Of course, Hollywood likes to focus on the conflict, so the movie was more about the struggles between my father and my older sister, Jeanette and less about what made the book a bestseller: how my father and mother overcame incredible obstacles to build a better life for their daughters.

It’s fun to watch but if you really want the whole story, I hope you’ll read the book.

And if you want to know what happens after that book ends, please keep an eye out for my next memoir, Something to Prove, scheduled to be published in December.

– Yvonne S. Thornton, MD, MPH

Babies I’ve delivered, all grown up

Friday, April 30th, 2010

Other doctors deal mostly with unhappy occasions, from a sniffle to serious illness, but obstetricians are there for the happiest times – the birth of a child – which is why I always say I have the best job ever.

I was reminded of just how wonderful my specialty has been to me by an e-mail from a patient transferred to my care 16 years ago, who eventually had to undergo a complicated cesarean delivery. As a maternal-fetal medicine specialist, I was called in by her obstetrician for difficult cases like hers.

She was carrying twins and had been in the hospital for a week. The night before the delivery, she’d had a very rough time. To help get through it, she’d watched “The Sound of Music” on TV.

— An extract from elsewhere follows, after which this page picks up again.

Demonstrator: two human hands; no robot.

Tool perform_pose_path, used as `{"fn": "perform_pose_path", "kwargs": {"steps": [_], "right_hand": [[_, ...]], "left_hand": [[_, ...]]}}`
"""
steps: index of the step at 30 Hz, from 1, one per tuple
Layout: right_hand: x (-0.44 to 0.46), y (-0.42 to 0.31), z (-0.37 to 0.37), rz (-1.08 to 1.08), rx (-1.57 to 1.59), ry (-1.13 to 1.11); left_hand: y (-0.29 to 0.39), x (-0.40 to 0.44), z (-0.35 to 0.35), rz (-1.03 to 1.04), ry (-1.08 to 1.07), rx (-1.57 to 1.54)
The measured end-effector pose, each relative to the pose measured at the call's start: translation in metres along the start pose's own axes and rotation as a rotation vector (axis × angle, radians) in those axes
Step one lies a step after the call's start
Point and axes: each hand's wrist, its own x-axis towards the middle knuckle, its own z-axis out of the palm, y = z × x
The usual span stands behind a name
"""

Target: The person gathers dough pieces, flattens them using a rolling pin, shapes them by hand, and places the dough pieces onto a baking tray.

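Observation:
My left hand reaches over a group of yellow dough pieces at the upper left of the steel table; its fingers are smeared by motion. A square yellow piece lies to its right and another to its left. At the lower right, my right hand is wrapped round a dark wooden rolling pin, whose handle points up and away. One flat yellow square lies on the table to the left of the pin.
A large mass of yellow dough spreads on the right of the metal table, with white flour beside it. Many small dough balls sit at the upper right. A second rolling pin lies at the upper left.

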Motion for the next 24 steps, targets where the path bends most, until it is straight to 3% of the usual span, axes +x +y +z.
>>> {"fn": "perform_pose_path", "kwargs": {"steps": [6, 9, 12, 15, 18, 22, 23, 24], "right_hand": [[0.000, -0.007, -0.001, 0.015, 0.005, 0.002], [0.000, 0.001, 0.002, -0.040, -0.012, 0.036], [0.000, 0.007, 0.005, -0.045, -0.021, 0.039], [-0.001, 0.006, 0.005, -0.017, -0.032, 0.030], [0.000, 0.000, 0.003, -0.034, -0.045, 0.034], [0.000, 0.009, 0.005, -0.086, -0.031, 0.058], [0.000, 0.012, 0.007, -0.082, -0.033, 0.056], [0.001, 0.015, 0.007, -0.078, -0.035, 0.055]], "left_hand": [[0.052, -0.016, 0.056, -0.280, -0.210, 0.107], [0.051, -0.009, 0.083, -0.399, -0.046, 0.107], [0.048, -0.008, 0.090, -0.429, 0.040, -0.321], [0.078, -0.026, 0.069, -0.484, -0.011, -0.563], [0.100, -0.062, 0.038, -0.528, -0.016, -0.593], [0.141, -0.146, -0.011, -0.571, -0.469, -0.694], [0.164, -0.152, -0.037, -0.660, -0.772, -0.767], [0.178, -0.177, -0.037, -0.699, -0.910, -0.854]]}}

The next day, in the delivery room, I delivered her babies by cesarean, fraternal twins, one boy, one girl. As I sent the babies off to the nursery, I noticed that her ovaries were very large and purple and asked if she’d been on fertility drugs. She hadn’t been but I called in two more specialists to consult and chatted with her as we reviewed the situation. Despite their enormous size and color, the ovaries did not pose a threat to her health and I decided to leave them where they were and just watch the situation.

We got to know each other better as I visited each day. When she mentioned the movie she’d seen the night before the delivery, I told her that it was one of my favorites and that I’d copied Maria’s wedding veil for my own wedding. After she and her babies went home, we stayed in touch and I sent her a copy of my first memoir, THE DITCHDIGGER’S DAUGHTERS.

Just last week, those twin babies turned 16 and my patient sent me some photographs of them looking all grown up.  It brightened up my day to see them, and to know that I had a hand in bringing them into the world. She also spoke of how she loved my book. So I can’t wait until my new memoir, SOMETHING TO PROVE, is published this fall. She’s going to be one of the first people I send a copy to.